The steep slope was graded for circulation routes for family, kids, dogs, and any elk that might move through. Planting plans used green mulch—ground- covers and other smaller plants—to hold soil and to retain moisture around larger plants and to decrease open soil. Another technique well suited to Isa’s garden style and location was combining the nonnatives that Isa had sentimental attachment to with many native plants, as both temperature and wildlife protection for the nonnatives.

The garden, which Isa dubbed Mojo after a beloved dog, has evolved into a dynamic living space. In many ways, though, her garden is a means of “honoring those who came before her, a way to compost grief.” Many of Isa’s garden plants came from her mother’s garden—some her mother gifted to Isa, and some Isa collected after her mother’s death. “She was very proud of her garden; and she had a lot of lupine, columbine, delphinium, Jupiter’s beard [Centranthus ruber], Maltese cross [Silene chalcedonica], and Shasta daisies [Leucanthemum ×superbum].” When her sister died, Isa similarly transplanted her sister’s small collection of bulbs, to which she adds a “king’s ransom” each fall. Now “there’s a hillside of daffodils and tulips in spring. It’s such reassurance to see my sister every day in the spring and my mother every day in the summer.”

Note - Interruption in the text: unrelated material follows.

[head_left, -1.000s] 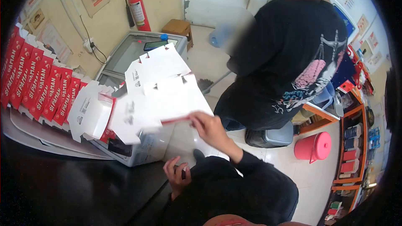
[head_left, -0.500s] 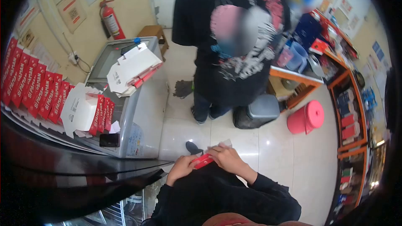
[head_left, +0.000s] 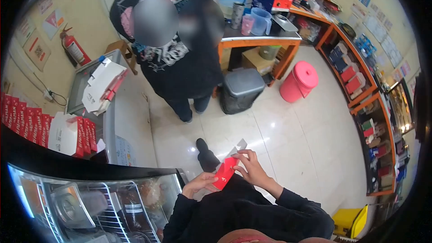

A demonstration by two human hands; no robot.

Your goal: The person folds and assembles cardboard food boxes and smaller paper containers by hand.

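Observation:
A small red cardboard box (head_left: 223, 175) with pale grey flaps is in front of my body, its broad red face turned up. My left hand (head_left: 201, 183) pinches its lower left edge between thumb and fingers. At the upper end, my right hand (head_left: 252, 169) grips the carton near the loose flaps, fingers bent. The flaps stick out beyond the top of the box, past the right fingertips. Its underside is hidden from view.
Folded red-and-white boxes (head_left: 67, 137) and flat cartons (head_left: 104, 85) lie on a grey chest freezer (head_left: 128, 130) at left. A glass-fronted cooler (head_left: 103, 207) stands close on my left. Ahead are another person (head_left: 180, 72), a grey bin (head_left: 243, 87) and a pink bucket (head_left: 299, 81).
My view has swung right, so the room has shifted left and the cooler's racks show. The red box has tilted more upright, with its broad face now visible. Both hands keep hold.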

“You wake up and see the mountains and there’s this invocation to be vigorous,” Isa says. “It is something of a masculine energy or sensibility—inspirational, power- ful, but a little intimidating too. The mountains are so wild and untamed.” There’s beauty in that, but also a demand for respect. “I don’t want to conquer them. There are constant reminders that you are not the top of the food chain and of your place in the universe. That’s good. We damage our planet in so many ways—inadvertently mostly—humility is good. Making things grow in a world of loss is a great balancing act.” Isa’s artistic eye helped to determine the curved pathways and offer clear but unspoken direction in the space. She designed wooden arches, crafted by local artisan Ryan Skarpetowski, as wayfinders and visual clues for the eye. The highest arch is at the top of the garden, at the boundary between the cultivated and the wild. As a device, she also wanted each arch to be a “sculptural, lean element marking a sacred threshold.” Isa does not cut down the garden in the fall so wildlife can forage through the winter. “The seeds float around, softening the edges of the garden even while there’s a clear boundary.” Every other gardener told Isa not to let elk strip her native dogwood, but “it feeds them, and the dogwood comes back more vigorously in spring.” Isa has watched plants she was not sure would survive assert their own “intelligence,” as over the years they have “drifted through seed or rhizome to where they want to be.” She says the beasts and birds help, “as if there’s some hidden electricity that directs it all.” And Isa credits the elk and birdlife “with their patterns of foraging and distribution” for how her garden now mimics the best wild natural plantings around them.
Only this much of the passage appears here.